In a saros eclipse cycle, longitude shifts,also, will occur among successive eclipses. Suppose that the first solar eclipse in a series is visible in the central United States. One saros later the first eclipse will strike the earth's surfac 1/3 of a rotation, or 120 degrees west of its original position. The eclipse will be visible off the coast of Japan. The initial eclipse of the third saros cycle will be visible 240 degrees west of the original or somewhere in western Europe. But the first eclipse in the fourth cycle, occurring fifty-four years and one month later, will return to the same longitude as the first of the first cycle. Thus, eclipses separated by a "triple saros" interval will recur at about the same place on earth.

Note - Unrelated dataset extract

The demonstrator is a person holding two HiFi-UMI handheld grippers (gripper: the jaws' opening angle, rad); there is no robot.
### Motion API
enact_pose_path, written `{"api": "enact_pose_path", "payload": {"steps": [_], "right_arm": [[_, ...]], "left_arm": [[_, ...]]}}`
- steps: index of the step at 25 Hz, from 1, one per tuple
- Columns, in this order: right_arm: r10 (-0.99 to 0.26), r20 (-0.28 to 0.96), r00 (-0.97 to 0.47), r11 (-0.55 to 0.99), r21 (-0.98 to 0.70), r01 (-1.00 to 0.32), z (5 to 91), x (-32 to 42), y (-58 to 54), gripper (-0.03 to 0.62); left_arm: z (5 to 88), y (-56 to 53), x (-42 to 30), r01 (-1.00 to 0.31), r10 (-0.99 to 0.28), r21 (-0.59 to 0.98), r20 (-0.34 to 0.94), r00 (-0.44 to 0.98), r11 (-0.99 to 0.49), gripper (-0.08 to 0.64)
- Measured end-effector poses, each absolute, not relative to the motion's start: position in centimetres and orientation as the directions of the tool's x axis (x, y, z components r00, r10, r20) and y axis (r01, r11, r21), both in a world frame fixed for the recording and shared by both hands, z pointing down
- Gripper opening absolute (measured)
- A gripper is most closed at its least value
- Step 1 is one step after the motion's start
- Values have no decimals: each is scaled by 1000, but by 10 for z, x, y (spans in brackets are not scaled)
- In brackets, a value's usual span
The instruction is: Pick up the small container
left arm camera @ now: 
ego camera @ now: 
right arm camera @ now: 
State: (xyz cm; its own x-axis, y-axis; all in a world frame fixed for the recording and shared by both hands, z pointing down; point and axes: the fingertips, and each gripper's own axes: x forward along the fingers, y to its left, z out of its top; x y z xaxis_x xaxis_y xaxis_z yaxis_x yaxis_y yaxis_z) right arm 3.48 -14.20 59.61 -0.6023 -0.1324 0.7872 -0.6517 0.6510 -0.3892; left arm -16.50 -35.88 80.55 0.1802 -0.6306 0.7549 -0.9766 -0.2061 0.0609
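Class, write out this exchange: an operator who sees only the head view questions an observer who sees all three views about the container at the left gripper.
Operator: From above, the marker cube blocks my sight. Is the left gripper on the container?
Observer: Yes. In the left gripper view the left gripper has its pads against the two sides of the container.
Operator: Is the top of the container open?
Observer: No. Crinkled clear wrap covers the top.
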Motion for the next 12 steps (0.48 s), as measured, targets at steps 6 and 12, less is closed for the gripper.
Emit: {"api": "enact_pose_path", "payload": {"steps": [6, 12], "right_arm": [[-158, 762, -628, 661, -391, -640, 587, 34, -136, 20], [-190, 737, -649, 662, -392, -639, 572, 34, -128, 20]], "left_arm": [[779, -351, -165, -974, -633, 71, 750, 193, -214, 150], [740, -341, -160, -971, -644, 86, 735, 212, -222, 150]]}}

The saros is also an integral multiple of the interval between successive perigee passages (i.e., close approaches of the moon to the earth.) This interval is called the anomalistic month. It has 27.55455 days and fits exactly 239 times into the saros. (This means that corresponding eclipses in successive saroses will be of the same type: "annular" if the moon is distant from the earth and "total" if the moon is near.)

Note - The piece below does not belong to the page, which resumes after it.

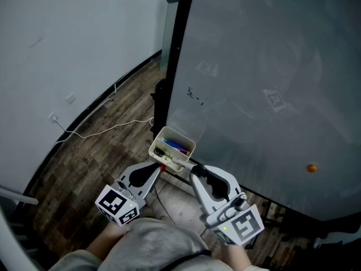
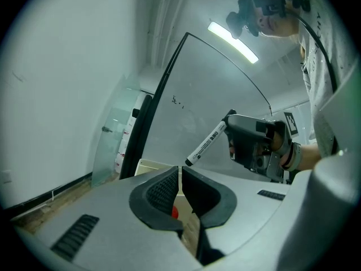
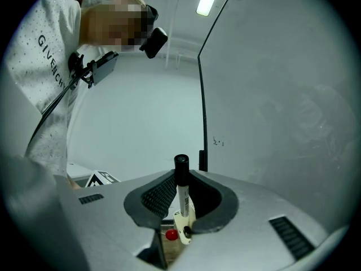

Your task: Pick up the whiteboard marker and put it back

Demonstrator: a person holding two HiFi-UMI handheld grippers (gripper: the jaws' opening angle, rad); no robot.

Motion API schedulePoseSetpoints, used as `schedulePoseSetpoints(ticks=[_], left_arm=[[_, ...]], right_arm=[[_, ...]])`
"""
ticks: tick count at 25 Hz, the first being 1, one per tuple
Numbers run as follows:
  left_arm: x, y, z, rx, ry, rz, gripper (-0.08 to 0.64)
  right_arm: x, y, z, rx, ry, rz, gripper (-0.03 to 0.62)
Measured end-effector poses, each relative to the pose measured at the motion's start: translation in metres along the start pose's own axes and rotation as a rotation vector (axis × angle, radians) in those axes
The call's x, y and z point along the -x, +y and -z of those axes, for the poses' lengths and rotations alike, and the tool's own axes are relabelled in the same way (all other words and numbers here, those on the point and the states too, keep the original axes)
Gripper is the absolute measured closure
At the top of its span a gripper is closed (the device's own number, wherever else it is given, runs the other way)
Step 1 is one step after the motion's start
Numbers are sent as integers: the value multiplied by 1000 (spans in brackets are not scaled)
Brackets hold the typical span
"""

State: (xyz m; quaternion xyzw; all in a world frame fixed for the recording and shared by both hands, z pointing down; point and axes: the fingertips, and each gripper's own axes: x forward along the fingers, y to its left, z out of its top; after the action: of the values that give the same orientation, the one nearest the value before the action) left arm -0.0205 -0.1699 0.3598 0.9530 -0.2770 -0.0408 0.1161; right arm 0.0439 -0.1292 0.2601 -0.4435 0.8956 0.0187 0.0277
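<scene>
**Whiteboard marker in your right tongs, just beside the holder box at frame centre**

The whiteboard (image 1: 271,83) fills the right of the frame, and the white holder box (image 1: 155,144) with other markers in it sits at its lower left edge. Your left tongs (image 1: 160,166) are nearly together with nothing between them. Your right tongs (image 1: 193,168) are clamped on the whiteboard marker (image 3: 181,193), gripping the white barrel with the black end sticking out. It looks light, stiff and slick, so grip mid-barrel rather than the cap.
</scene>
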Motion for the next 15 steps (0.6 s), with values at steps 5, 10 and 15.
schedulePoseSetpoints(ticks=[5,10,15], left_arm=[[0,-3,1,-19,17,22,543],[1,-5,-2,-8,4,39,517],[1,-5,-7,-17,8,45,457]], right_arm=[[-2,0,3,-11,5,-5,517],[-2,0,-3,-9,-6,-11,517],[-4,0,-9,-4,-14,-16,517]])
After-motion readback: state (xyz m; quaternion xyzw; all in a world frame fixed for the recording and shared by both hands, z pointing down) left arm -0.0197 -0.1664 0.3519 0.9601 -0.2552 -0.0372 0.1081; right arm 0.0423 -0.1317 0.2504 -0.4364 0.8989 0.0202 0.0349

All of the above observations were mentioned by A. Aveni in Skywatchers of Ancient Mexico, but there is another coincidence about the "triple saros" interval, I've never seen mentioned by anyone before. The "triple saros" interval of 19,755.96 days or 54.04 years is almost exactly equal to the product of the periods of Venus and Mercury 224.7 days and 87.99 days, respectively.
For a long time, I groped to visualize the meaning of this last observation. It seemed to correlate with the following idea: The Triple Saros interval was similar to the period or interval between the times when Venus and Mercury came in conjuction or simultaneous opposition with each other on a fixed ray from the sun. The "triple saros" was virtually a "divisor" of that particular interval of time. This would be obviously true if both planets had orbital periods, which were integers, because then, the product of their periods would be integrals multiples of each of their periods, respectively--times when both planets would return to their previous positions, in opposition, on the fixed ray.

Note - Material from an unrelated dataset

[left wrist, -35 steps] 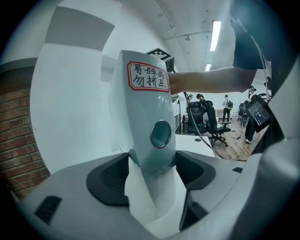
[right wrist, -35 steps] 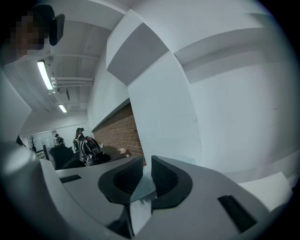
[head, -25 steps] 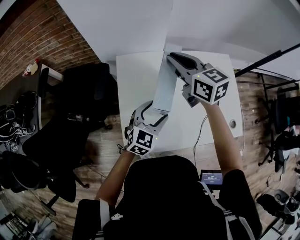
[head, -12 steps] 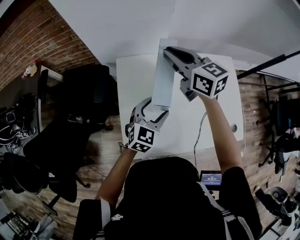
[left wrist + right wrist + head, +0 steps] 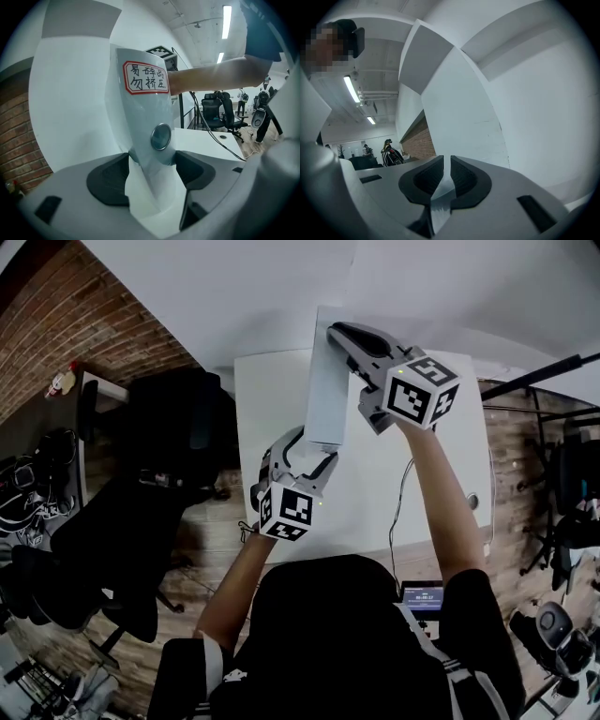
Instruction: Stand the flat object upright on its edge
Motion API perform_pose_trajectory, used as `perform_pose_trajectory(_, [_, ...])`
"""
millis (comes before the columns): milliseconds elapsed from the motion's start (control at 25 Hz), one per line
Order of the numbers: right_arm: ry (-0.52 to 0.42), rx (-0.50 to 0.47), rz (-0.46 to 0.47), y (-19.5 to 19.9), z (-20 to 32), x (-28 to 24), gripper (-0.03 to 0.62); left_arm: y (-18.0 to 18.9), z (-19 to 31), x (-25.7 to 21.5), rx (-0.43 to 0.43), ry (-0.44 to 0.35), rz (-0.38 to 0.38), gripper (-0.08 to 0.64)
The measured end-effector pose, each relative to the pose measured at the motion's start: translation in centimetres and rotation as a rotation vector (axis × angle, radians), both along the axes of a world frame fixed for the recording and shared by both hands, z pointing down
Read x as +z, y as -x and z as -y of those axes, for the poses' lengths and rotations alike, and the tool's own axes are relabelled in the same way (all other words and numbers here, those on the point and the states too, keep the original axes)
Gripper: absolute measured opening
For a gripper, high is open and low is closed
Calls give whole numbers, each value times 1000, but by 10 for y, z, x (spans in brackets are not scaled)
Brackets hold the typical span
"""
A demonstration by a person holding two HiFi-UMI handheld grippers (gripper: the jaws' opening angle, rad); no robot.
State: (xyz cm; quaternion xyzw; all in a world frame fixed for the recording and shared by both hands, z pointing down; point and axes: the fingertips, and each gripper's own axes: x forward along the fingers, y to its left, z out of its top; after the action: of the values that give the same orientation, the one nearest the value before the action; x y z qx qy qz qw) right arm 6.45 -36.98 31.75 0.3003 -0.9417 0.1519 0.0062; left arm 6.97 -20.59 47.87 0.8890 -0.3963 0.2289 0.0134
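The flat object point(image 5: 326, 381) is a thin white panel held above the white table point(image 5: 267, 399), tilted with its long side running away from me. In the left gripper view it point(image 5: 145, 122) shows a red-bordered sticker point(image 5: 146, 77) and a round metal disc point(image 5: 161, 136). My left gripper point(image 5: 306, 442) grips its near end with wide-set jaws, both pads against its sides point(image 5: 152, 171). My right gripper point(image 5: 335, 332) holds the far end. Its jaws are closing, and the panel's thin edge point(image 5: 439, 197) is pinched between the pads point(image 5: 443, 180).
Black office chairs point(image 5: 173, 432) stand left of the table over a wooden floor. A cable point(image 5: 401, 502) runs across the table's right part, near a round grommet point(image 5: 472, 501). A white wall rises just beyond the table. A small screen point(image 5: 422, 596) glows by my right elbow.
Both grippers have carried the panel a little farther from me and toward the wall. Its far end now lies more directly beyond its near end. Both grips have held.
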Motion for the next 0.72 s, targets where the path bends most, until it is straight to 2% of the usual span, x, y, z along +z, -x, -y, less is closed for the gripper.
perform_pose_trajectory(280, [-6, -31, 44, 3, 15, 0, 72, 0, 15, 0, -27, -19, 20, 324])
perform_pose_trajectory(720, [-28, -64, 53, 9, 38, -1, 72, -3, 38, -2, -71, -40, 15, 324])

This implied to me that Venus and Mercury might have some influence on the moon.
Assume that at the start of a Triple Saros cycle, we have Mercury lined up with Venus and Earth on a fixed or "pre-determined" ray emanating from the sun. Then at each of the, say, nine or intervals of the cycle, Venus remains on the fixed ray since the period of Mercury is virtually integral. And Mercury revolves, say, clockwise around the sun, at increments of -.3 (or .7) parts of an orbit subdivided into 10 arclengths, before returning, in conjunction with Venus, on the fixed ray.
During theTtriple Saros cycle, we know that the moon is always on the synodic ray between the earth and the sun. On the other hand, during the cycle, the same side of Venus always faces Earth. Therefore, we can visualize that, as the earth revolves around the sun during the Triple Saros cycle, Venus revolves (effectively) on its axis at exactly the same rate. If the sun were displaced to the center of Venus, Venus would be like the axis of a wheel, on the rim of which Earth is attached and, what is more, the moon would always lie on the same spoke of the wheel emanating from Earth to Venus. This gives some evidence that the moon was once part of Venus.